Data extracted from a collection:
================
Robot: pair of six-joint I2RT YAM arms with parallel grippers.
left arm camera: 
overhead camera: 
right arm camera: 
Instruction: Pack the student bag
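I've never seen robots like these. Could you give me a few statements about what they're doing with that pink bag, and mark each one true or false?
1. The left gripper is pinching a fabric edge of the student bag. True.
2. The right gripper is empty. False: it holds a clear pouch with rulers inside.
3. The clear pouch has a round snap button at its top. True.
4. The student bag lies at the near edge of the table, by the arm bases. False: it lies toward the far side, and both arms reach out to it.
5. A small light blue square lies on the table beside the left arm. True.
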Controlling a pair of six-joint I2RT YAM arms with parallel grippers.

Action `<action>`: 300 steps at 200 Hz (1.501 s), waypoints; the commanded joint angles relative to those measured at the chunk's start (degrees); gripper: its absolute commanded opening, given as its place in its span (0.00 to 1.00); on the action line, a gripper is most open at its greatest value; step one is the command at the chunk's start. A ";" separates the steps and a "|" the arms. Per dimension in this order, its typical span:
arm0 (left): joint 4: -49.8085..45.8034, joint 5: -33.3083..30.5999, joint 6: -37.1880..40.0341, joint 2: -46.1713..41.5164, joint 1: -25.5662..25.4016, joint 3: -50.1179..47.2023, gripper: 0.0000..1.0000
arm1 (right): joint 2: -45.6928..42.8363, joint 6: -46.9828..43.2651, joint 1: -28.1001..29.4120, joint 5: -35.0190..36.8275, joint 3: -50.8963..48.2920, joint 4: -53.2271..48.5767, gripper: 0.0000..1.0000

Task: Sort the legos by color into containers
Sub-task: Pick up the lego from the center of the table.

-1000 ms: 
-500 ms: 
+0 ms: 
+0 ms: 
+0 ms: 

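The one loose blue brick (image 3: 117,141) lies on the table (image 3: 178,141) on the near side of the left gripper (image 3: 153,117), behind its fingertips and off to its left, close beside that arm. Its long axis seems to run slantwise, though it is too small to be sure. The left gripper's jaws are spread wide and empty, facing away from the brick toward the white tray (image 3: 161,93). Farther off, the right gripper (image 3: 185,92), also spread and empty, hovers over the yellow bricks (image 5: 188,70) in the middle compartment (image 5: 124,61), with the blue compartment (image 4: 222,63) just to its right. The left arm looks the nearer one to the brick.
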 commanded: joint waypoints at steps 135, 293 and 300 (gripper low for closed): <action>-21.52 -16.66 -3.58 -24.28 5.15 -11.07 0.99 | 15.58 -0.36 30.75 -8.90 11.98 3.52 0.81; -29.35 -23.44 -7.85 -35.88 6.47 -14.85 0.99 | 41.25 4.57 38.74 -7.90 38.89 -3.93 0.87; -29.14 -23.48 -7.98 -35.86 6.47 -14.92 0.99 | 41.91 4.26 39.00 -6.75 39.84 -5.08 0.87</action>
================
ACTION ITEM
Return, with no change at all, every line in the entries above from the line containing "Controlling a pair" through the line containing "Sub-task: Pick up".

RESPONSE TO THIS EXERCISE
Controlling a pair of six-joint I2RT YAM arms with parallel grippers.

Action `<action>`: 300 steps at 200 Hz (1.501 s), waypoints; the commanded joint angles relative to those measured at the chunk's start (degrees); gripper: its absolute commanded opening, given as its place in its span (0.00 to 1.00); on the action line, a gripper is most open at its greatest value; step one is the command at the chunk's start. A ";" separates the steps and a "|" the arms. Per dimension in this order, its typical span:
arm0 (left): joint 4: -49.8085..45.8034, joint 5: -33.3083..30.5999, joint 6: -37.1880..40.0341, joint 2: -46.1713..41.5164, joint 1: -25.5662..25.4016, joint 3: -50.1179..47.2023, gripper: 0.0000..1.0000
arm1 (right): joint 2: -45.6928..42.8363, joint 6: -46.9828..43.2651, joint 1: -28.1001..29.4120, joint 5: -35.0190..36.8275, joint 3: -50.8963..48.2920, joint 4: -53.2271..48.5767, gripper: 0.0000..1.0000

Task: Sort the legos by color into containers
Sub-task: Pick up the lego from the center of the table.

The exercise requires nothing more.